__Problem to work on__:
Starting with the line with "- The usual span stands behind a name" in the entries below and going on through the line with "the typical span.", output every line exactly and nothing more. No pictures.

__Records supplied__:
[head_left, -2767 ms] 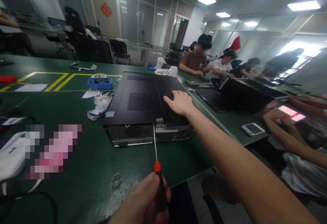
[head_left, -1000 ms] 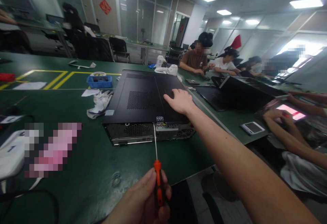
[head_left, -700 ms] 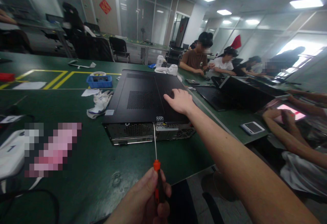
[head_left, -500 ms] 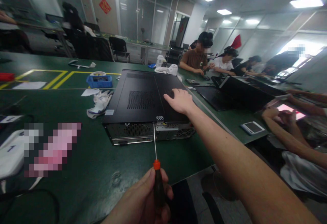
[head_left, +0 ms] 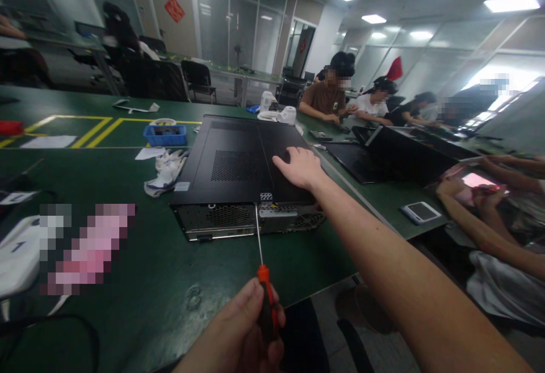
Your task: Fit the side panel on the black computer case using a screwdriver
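Observation:
A black computer case point(head_left: 238, 157) lies on its side on the green table, its rear panel facing me. My left hand point(head_left: 247, 322) is wrapped around the orange and black handle of a screwdriver point(head_left: 264, 273). The silver shaft points away from me, its tip meeting the upper edge of the rear panel near a small checkered label point(head_left: 266, 197). Whether the tip sits in a screw is too small to make out. On the right part of the top panel, my right hand point(head_left: 301, 167) rests flat, fingers spread, with nothing in it.
Left of the case are white gloves point(head_left: 166, 173) and a blue parts bin point(head_left: 165, 134). To the right lie a phone-like device point(head_left: 421, 212) and another open black case point(head_left: 417, 154). A person there holds a lit screen point(head_left: 481, 181). More people sit farther back.
The screwdriver handle has turned in my left hand, showing an orange stripe, and leans slightly more to the right. The tip, case and right hand stay in place.

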`<state>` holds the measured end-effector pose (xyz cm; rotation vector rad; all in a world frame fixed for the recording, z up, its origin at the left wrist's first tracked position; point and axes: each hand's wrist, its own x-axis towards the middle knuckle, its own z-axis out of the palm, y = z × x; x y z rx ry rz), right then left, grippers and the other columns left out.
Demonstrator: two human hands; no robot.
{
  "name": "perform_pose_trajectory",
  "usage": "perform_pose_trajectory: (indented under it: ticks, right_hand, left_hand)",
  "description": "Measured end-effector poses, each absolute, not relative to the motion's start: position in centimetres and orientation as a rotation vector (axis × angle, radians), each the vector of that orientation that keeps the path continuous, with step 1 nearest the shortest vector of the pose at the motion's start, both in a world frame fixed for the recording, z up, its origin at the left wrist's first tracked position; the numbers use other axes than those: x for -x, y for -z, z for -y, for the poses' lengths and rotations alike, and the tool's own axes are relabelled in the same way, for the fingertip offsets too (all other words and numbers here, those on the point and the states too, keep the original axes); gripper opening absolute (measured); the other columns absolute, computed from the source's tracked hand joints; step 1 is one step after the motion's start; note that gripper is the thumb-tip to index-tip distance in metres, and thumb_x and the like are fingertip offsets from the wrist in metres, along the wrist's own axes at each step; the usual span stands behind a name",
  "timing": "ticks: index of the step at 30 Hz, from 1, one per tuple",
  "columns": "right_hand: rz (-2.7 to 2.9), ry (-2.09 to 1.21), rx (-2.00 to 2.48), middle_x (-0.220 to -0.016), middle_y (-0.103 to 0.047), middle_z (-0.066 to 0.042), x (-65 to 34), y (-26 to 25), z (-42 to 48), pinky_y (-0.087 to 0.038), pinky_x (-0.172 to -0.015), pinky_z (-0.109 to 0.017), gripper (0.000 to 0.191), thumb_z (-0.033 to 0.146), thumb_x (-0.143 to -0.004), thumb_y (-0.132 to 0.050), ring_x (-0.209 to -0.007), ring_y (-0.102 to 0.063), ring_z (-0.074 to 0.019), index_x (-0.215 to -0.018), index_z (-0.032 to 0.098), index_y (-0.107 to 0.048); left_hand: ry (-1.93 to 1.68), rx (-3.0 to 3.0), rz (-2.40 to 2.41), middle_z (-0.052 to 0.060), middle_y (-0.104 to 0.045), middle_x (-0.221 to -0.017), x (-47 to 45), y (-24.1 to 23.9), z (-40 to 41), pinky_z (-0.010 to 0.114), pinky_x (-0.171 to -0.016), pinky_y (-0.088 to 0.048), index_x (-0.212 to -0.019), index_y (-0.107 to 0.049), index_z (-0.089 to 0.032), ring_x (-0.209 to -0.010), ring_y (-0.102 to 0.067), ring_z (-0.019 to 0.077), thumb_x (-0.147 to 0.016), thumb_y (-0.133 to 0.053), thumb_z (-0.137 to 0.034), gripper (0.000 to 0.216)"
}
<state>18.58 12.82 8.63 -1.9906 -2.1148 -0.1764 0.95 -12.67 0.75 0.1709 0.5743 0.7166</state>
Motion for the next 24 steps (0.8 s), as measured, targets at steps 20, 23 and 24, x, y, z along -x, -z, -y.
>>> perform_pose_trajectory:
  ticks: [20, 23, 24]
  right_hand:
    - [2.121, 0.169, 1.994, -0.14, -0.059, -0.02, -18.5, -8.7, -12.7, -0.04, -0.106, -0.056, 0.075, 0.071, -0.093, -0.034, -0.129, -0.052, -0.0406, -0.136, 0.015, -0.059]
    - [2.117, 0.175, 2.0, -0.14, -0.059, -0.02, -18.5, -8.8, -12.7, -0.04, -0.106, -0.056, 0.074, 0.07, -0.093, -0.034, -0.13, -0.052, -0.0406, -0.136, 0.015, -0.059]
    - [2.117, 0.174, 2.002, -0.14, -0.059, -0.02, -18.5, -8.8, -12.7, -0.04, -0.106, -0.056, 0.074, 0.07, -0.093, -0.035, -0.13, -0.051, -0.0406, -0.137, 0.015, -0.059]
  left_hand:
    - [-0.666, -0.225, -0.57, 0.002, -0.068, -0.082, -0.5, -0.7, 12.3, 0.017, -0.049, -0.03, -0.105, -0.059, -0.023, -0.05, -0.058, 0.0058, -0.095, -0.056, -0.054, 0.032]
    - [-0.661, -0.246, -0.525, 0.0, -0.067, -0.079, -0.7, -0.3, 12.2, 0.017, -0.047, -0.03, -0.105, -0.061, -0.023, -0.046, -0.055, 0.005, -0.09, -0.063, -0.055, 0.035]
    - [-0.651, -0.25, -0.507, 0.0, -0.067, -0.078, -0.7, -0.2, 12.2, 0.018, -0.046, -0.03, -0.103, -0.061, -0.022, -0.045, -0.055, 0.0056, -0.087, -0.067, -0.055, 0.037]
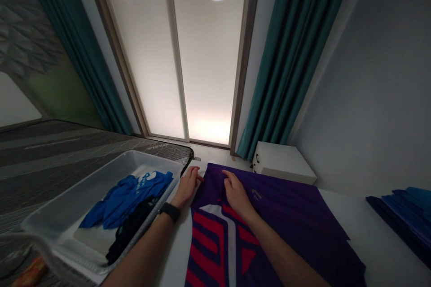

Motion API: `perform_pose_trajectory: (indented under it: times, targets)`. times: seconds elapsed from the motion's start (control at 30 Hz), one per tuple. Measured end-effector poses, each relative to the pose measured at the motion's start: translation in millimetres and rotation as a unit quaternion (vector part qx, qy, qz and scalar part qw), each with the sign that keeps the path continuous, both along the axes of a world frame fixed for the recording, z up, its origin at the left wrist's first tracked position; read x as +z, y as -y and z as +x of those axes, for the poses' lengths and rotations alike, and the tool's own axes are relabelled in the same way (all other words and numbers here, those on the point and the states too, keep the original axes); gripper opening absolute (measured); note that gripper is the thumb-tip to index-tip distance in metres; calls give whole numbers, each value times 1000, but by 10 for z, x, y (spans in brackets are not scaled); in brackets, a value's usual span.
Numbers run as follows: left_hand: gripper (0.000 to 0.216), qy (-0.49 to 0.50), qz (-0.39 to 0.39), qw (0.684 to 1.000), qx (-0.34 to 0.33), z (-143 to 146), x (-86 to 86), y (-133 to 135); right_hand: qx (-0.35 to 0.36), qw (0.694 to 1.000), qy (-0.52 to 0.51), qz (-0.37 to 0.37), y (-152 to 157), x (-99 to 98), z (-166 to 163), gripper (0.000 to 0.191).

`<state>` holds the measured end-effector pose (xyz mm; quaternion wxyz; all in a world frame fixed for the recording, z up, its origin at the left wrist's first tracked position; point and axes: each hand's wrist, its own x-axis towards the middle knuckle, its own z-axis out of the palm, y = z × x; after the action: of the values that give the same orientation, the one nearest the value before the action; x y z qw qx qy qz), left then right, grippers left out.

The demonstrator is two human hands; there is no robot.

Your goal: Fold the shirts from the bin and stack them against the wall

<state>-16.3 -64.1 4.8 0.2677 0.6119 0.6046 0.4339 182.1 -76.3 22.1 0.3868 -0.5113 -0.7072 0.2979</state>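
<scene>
A purple sports shirt [283,206] with red stripes and a white band lies spread on a white table. My left hand [188,184], with a dark band on its wrist, is at the shirt's far left corner. Its fingers stretch out toward the fabric and nothing shows in them. My right hand [235,189] rests on the shirt near its far edge, index finger extended and the others partly bent. I see no fold of cloth held in it. My right forearm crosses over the printed part.
Left of the table, a clear plastic bin [134,156] holds a blue shirt [129,197] and a dark garment [134,224]. A stack of folded blue clothes [404,219] lies at the right. Behind stand a white drawer cabinet [283,161], teal curtains [286,54] and frosted sliding doors [208,63].
</scene>
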Motion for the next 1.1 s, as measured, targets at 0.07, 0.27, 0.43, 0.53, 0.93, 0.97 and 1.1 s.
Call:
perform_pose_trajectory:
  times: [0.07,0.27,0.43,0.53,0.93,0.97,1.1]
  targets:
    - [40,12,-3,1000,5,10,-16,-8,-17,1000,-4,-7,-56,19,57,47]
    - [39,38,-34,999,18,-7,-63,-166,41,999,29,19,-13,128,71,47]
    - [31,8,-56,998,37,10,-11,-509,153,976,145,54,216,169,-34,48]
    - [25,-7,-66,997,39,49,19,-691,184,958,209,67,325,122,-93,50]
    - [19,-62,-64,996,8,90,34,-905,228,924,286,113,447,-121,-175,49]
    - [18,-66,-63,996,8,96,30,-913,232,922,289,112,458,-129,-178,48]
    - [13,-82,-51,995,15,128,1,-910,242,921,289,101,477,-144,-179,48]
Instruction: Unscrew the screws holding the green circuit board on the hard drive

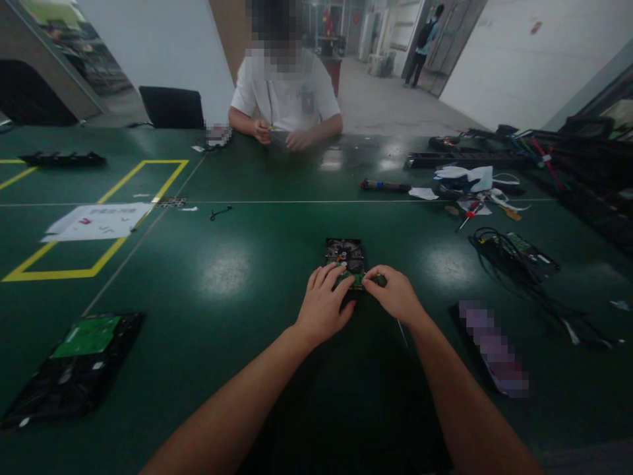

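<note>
A hard drive [345, 251] is being worked on by two bare hands, and it is lying on the green surface [222, 330], just in front of the person, near the middle of the view. Its long axis, as far as can be judged, is being directed away from the person, almost straight toward the opposite side. The end with the green circuit board [357, 282] is being pointed to the person, while the dark metal end is being pointed to the far side. The near end is being partly covered by the left hand [324, 300]. The fingers of this hand are being spread apart, bent over the drive and rested on its top, not closed. At the near right corner, the drive is being met by the right hand [398, 295]. Its thumb and forefinger are being brought near each other at the tips, but it cannot be told whether they are fully closed or whether something small is being gripped. Beside the right wrist a thin pale rod [403, 333] is being seen.

To the right, black cables [531, 280] are being laid partly over another board [527, 254]. At the left, a black panel [74, 376] is being placed slantwise. Across the surface, something thin is being handled by a co-worker in white [289, 92].
</note>
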### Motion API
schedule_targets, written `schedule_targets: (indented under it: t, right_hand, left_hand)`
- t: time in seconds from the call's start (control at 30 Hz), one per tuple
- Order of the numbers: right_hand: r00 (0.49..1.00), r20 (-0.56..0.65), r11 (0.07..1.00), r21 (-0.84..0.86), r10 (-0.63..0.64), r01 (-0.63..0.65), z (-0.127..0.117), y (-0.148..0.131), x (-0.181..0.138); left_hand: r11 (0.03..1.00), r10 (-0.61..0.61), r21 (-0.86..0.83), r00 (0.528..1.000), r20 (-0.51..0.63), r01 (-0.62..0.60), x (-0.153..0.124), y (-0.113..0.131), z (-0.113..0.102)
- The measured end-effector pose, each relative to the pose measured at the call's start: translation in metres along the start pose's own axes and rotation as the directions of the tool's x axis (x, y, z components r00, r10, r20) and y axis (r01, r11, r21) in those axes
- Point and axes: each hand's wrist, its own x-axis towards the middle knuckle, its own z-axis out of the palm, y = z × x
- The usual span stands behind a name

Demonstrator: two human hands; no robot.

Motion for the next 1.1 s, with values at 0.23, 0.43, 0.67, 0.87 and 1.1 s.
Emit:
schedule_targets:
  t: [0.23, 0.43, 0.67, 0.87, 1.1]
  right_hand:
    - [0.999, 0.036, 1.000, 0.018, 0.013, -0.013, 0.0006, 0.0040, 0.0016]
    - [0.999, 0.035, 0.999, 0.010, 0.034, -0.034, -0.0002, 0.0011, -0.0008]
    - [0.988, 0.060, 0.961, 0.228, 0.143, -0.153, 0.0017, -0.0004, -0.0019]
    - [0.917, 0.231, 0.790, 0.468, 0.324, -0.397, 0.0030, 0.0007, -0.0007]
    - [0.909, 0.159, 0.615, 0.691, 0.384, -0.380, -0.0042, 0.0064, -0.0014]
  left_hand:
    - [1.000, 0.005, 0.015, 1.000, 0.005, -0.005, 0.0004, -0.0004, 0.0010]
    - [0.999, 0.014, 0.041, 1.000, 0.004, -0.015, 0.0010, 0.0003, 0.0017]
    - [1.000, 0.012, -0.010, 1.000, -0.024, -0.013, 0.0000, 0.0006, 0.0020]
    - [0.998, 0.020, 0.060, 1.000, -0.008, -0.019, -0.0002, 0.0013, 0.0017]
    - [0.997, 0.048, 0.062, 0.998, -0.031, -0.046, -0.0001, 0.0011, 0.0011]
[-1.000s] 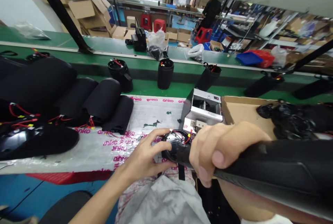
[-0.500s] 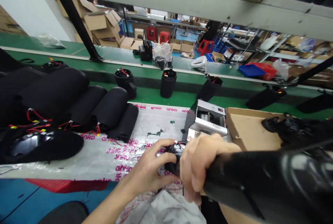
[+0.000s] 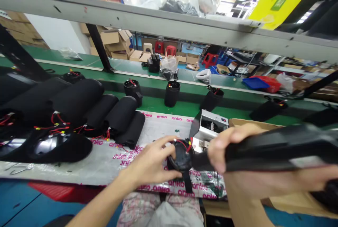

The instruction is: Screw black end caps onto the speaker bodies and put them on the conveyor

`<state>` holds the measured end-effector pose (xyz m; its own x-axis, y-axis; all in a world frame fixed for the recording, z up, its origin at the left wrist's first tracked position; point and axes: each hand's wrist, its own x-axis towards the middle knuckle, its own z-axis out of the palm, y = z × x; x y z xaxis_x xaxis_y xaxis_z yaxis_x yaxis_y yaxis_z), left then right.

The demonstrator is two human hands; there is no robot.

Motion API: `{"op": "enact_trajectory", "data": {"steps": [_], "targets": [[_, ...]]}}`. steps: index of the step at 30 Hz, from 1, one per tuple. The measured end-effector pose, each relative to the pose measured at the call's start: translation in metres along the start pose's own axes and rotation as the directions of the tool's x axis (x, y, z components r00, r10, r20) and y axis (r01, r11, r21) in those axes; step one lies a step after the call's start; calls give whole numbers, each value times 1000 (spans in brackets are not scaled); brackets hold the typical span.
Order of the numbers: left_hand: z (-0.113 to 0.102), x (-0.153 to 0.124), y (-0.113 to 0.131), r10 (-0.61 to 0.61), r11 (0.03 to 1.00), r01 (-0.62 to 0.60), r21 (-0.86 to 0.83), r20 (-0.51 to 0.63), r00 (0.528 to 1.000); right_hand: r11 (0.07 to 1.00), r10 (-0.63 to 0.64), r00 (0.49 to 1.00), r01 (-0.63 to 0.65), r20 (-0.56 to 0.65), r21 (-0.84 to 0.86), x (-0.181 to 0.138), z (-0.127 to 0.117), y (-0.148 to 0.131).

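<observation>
My left hand [image 3: 151, 163] curves its fingers and thumb around the left side of a black cylinder [image 3: 181, 158]. The cylinder's round end faces up, with red wires and yellow connectors showing, and a black strap [image 3: 188, 183] hangs below it. To its right, my blurred right hand [image 3: 220, 146] closes around the near end of a long black tool-like object [image 3: 274, 146] that stretches toward the right edge. Motion smears that object, so its exact kind is unclear. A skin-toned blur runs under its lower edge. Right behind both hands sits a silver-and-black machine [image 3: 211, 123].
Black cloth-covered cylinders [image 3: 123, 114] with red wires lie piled at left. Several more, including one upright cylinder [image 3: 172, 94], stand along the green bench [image 3: 153, 102]. A cardboard tray [image 3: 237, 122] is at right. A grey shelf beam [image 3: 158, 26] crosses above.
My right hand has moved right, off the cylinder's end, with the long black object. The wired end is now uncovered. The view has tilted up, showing more of the shelf.
</observation>
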<state>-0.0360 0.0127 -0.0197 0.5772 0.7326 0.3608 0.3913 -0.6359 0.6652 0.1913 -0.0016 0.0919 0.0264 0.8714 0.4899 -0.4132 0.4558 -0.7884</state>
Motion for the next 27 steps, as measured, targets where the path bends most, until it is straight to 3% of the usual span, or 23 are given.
{"op": "enact_trajectory", "data": {"steps": [3,7,9,13,18,21,24,27], "targets": [[-32,22,-9,-90,993,92,74,-30,996,978,-189,979,180,-82,-101,17,-40,-15],[-77,64,-38,-127,967,161,196,-177,976,955,-264,958,243,-114,-172,13,-79,2],[-97,90,-55,-164,931,236,277,-258,952,952,-272,950,242,-155,-189,4,-86,22],[-122,137,-89,-336,747,493,447,-386,859,964,-231,957,201,-174,-176,-15,-86,54],[-131,163,-119,-503,619,644,449,-403,764,984,-125,981,105,-147,-142,-23,-86,62],[-134,170,-125,-564,580,679,450,-380,734,993,-75,989,63,-127,-102,-19,-94,58],[-134,180,-119,-533,604,656,453,-381,755,998,-37,992,30,-118,-56,-15,-105,51],[-119,196,-110,-465,681,601,418,-388,796,1000,-17,992,16,-127,-9,-15,-112,42]]}}
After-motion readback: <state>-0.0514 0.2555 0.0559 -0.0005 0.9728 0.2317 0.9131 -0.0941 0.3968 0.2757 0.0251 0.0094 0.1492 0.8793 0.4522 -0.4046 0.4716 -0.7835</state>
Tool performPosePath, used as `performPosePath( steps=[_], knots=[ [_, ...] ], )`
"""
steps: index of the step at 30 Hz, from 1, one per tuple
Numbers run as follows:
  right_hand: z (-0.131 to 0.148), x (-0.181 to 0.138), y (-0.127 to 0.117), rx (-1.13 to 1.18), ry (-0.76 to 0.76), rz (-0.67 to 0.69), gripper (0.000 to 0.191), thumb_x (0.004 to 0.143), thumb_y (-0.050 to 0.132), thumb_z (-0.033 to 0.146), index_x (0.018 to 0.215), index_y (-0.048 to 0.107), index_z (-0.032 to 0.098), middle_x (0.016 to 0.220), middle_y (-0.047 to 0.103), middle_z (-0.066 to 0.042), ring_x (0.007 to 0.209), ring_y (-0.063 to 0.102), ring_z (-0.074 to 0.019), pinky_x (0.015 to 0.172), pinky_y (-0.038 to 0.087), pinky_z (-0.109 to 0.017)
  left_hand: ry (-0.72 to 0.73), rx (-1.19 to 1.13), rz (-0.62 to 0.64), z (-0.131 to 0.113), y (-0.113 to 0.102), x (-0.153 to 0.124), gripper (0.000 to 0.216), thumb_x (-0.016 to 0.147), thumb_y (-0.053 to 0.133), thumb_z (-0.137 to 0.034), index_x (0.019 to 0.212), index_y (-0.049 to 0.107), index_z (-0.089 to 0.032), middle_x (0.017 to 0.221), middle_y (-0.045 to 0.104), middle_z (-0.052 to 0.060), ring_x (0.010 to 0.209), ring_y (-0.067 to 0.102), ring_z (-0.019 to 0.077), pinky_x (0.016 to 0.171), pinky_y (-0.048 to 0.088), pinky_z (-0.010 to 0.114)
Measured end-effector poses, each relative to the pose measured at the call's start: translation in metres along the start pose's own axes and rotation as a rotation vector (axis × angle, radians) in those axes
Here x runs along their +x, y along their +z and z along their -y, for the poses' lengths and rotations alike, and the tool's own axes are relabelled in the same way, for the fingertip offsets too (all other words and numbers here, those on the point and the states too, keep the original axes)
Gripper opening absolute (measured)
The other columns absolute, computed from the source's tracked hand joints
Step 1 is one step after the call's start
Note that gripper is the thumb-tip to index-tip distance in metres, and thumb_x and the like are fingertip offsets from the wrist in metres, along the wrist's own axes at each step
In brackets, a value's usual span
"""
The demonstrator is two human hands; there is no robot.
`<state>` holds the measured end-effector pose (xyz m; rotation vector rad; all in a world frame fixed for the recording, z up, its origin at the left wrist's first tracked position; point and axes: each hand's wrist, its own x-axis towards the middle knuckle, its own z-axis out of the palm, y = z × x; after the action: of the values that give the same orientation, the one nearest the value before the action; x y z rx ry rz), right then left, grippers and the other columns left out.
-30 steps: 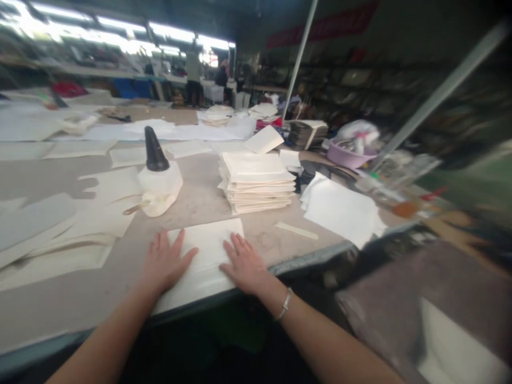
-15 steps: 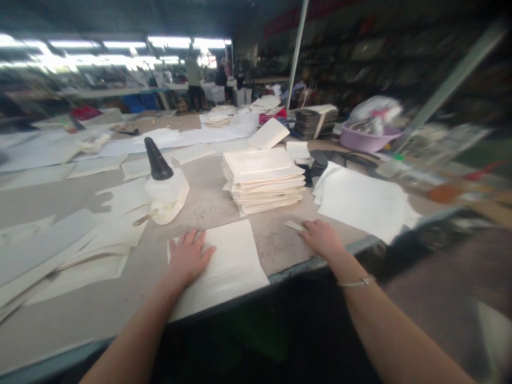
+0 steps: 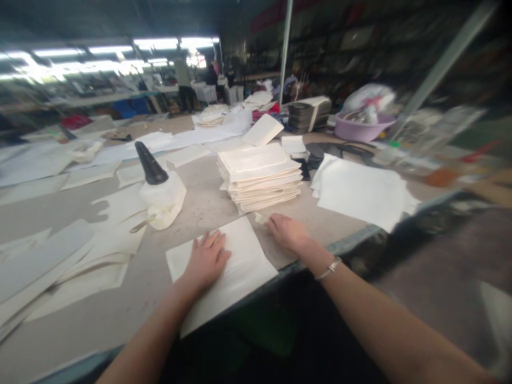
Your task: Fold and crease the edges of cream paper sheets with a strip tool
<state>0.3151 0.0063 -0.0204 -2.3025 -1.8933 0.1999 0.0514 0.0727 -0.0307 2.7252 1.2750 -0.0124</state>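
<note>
My left hand [image 3: 208, 260] lies flat with its fingers spread on a cream sheet [image 3: 248, 256] at the table's front edge. Just right of that sheet, my right hand [image 3: 287, 232] is closed around a small flat pale strip [image 3: 261, 218], whose far end sticks out past the fingers. Beyond both hands stands a stack of folded cream pieces [image 3: 260, 181]. To the left is a white plastic container [image 3: 162, 197] with a black cone-shaped top [image 3: 151, 164]. A thin handle pokes out at its base.
Loose white sheets [image 3: 360, 189] lie at the right edge, and more pale pieces [image 3: 96, 256] spread on the left. Farther back are a strapped dark bundle [image 3: 306, 116] and a purple basin [image 3: 362, 129] holding a plastic bag. A person [image 3: 184, 80] stands in the distance.
My right hand has slid left with the pale strip, closer to the sheet. My left hand has shifted slightly right, and the sheet beneath it has turned a little.
</note>
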Motion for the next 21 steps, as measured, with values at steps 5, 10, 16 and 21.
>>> performPosePath(
  steps=[5,10,16,21],
  knots=[
    [0.007,0.019,0.001,0.008,-0.084,-0.019,0.035,0.097,0.038,0.04,0.102,0.063,0.016,0.102,0.066,-0.01,0.092,0.061,-0.0213,0.081,0.042,-0.028,0.074,-0.005,0.006,-0.05,0.005,0.031,0.053,0.093,0.027,-0.053,0.141,0.037,-0.034,0.155,0.025,0.006,0.14,0.018,0.0416,0.103,0.017,0.072],
    [0.007,0.037,0.0,-0.011,-0.172,0.007,0.033,0.097,0.037,0.032,0.106,0.064,0.017,0.107,0.064,-0.009,0.094,0.061,-0.0197,0.082,0.043,-0.026,0.026,0.037,-0.07,-0.059,0.011,0.048,0.054,0.091,0.026,-0.058,0.138,0.041,-0.035,0.153,0.03,0.007,0.137,0.023,0.0449,0.101,0.016,0.075],
    [0.014,0.054,0.005,-0.024,-0.272,0.041,0.027,0.092,0.043,0.025,0.103,0.066,0.016,0.108,0.065,-0.012,0.097,0.061,-0.0224,0.084,0.043,-0.029,0.046,0.062,-0.109,-0.059,0.009,0.044,0.052,0.092,0.03,-0.056,0.136,0.045,-0.033,0.151,0.033,0.007,0.136,0.026,0.0424,0.102,0.021,0.072],
    [0.015,0.062,0.006,-0.015,-0.326,0.032,0.026,0.09,0.043,0.023,0.097,0.067,0.015,0.103,0.066,-0.012,0.09,0.062,-0.0226,0.079,0.045,-0.03,0.058,0.034,-0.133,-0.06,0.01,0.044,0.051,0.092,0.033,-0.055,0.134,0.048,-0.03,0.151,0.033,0.011,0.138,0.023,0.0421,0.103,0.022,0.07]
  ],
)
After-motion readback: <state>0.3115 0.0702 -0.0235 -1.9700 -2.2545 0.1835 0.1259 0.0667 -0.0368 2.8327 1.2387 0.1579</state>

__Your solution__:
- The usual span stands behind a name

Demonstrator: two human hands; no robot.

Motion for the next 1.1 s, with values at 0.23, 0.43, 0.67, 0.87 and 1.1 s.
Emit:
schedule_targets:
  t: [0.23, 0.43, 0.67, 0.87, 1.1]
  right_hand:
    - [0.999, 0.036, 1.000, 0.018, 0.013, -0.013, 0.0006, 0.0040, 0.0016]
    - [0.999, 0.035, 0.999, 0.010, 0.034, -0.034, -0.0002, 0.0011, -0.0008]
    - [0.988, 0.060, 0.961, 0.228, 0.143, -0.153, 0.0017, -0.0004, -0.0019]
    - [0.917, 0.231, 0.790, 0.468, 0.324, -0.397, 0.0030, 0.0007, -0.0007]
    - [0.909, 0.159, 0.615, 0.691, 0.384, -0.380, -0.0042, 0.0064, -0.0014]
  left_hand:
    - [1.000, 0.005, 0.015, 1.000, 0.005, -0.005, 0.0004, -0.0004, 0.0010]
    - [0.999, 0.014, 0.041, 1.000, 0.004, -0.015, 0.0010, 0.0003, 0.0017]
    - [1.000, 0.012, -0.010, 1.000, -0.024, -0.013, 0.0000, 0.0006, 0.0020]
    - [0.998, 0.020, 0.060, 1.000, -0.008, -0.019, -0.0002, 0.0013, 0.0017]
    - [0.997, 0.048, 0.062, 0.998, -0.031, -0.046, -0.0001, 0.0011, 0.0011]
[-1.000s] 
[-0.500s] 
[+0.000s] 

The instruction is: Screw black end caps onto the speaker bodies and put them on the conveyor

`<state>` holds the measured end-effector pose (xyz m; its own x-axis, y-axis; all in a world frame fixed for the recording, z up, its origin at the left wrist's first tracked position; point and axes: each hand's wrist, its own x-axis towards the middle knuckle, its own z-axis out of the palm, y = z × x; x y z xaxis_x xaxis_y xaxis_z yaxis_x yaxis_y yaxis_z), left then right.

The demonstrator is two human hands; there is no robot.

Motion API: `{"op": "enact_trajectory", "data": {"steps": [_], "targets": [[_, ...]]}}`. steps: index of the step at 30 Hz, from 1, one per tuple. The measured end-effector pose, each relative to the pose measured at the call's start: translation in metres along the start pose's own axes and rotation as the directions of the tool's x axis (x, y, z components r00, r10, r20) and y axis (r01, r11, r21) in those axes; step one lies a step after the call's start; calls give whole numbers, each value times 1000 (spans in brackets are not scaled); brackets hold the typical span.

The output is finished, and nothing else is needed.